In train dataset, deaths took account for for more than 62%.

a<-prop.table(table(train$Sex))
a<-as.data.frame(a)

ggplot(a, aes(x = "", y = Freq, fill = Var1)) + geom_col(color = "black") +geom_text(aes(label = round(Freq,2)), position = position_stack(vjust = 0.5)) +
  coord_polar(theta = "y") +
  theme(axis.text = element_blank(),
        axis.ticks = element_blank(),
        axis.title = element_blank(),
        panel.grid = element_blank())+ labs(title = "Distribution of gender")+scale_fill_discrete(name = "Sex", labels = c("Female", "Male"))+theme_void()

We only have around 35% Titanic passenger were female.

#PClass
a<-prop.table(table(train$Pclass))
a<-as.data.frame(a)
ggplot(a, aes(x = "", y = Freq, fill = Var1)) + geom_col(color = "black") +geom_text(aes(label = round(Freq,2)), position = position_stack(vjust = 0.5)) +
  coord_polar(theta = "y") +
  theme(axis.text = element_blank(),
        axis.ticks = element_blank(),
        axis.title = element_blank(),
        panel.grid = element_blank())+ labs(title = "Distribution of ticket class") +scale_fill_discrete(name = "Class", labels = c("Upper Deck", "Middel Deck","Lower Deck"))+theme_void()

As we expect, the majority of passenger was in the third class, with more than a half.

a<-prop.table(table(train$Embarked))
a<-as.data.frame(a)
library(ggplot2)
ggplot(a, aes(x = "", y = Freq, fill = Var1)) + geom_col(color = "black") +geom_text(aes(label = round(Freq,2)), position = position_stack(vjust = 0.5)) +
  coord_polar(theta = "y") +
  theme(axis.text = element_blank(),
        axis.ticks = element_blank(),
        axis.title = element_blank(),
        panel.grid = element_blank())+labs(title = "Distribution of on-boarding port")+scale_fill_discrete(name = "Boarding port", labels = c("Cherbourg", "Queenstown","Southampton"))+theme_void()

Southampton were the main boarding place of Titanic ship, when more than 70% passenger get on the Titanic here. Cherbourg was the second port of the route then it had around 19% passenger.

a<-prop.table(table(train$Cabin))
a<-as.data.frame(a)
ggplot(a, aes(x = "", y = Freq, fill = Var1)) + geom_col(color = "black") +geom_text(aes(label = round(Freq,2)), position = position_stack(vjust = 0.5)) +
  coord_polar(theta = "y") +
  theme(axis.text = element_blank(),
        axis.ticks = element_blank(),
        axis.title = element_blank(),
        panel.grid = element_blank())+labs(title = "Distribution of cabin") +scale_fill_discrete(name="Cabin",label=c("Shared cabin","Owned cabin"))+theme_void()

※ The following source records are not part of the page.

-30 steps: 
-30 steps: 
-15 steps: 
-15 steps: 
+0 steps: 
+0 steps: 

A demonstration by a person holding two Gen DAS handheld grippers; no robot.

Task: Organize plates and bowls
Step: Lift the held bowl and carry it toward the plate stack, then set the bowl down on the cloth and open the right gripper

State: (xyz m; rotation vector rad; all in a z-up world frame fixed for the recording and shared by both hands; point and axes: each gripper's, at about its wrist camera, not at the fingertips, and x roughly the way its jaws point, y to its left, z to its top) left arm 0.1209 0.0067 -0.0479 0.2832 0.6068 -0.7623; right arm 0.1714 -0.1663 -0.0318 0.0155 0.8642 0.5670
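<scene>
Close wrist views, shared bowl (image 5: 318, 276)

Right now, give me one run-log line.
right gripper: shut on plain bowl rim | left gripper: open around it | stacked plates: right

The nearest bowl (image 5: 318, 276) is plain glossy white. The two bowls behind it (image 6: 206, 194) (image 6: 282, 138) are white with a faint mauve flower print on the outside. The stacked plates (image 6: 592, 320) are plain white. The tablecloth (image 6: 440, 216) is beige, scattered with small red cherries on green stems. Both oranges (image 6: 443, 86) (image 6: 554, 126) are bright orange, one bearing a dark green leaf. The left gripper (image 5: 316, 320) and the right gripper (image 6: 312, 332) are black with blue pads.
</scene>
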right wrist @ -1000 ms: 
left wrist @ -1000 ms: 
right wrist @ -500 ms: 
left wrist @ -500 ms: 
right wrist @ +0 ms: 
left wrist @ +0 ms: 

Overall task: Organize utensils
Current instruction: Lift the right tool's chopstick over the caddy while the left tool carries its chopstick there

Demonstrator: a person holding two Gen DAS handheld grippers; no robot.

There were only some private cabins on the Titan ship, while around 77% passenger had to share cabin with others.

ggplot(train,aes(x=Age))+ 
  geom_histogram(color="darkblue", fill="lightblue") + labs(title="Distribution of passenger age",x="Age",y="Frequency")+theme_classic()

#Statistics
summary(train$Age)

##    Min. 1st Qu.  Median    Mean 3rd Qu.    Max. 
##    0.42   22.00   26.00   29.07   37.00   80.00

The age of Titanic passenger was quite young, when the average age was only 29.7 and 75% of passenger were below 38. Moreover, there were also newborn babies on the Titanic.

Training Titanic dataset includes two variable Parch and Sibsp. We can combine these two variables to have a new family size. The new family size contains all family relative from siblings, parents, children or spouse travelled with passenger.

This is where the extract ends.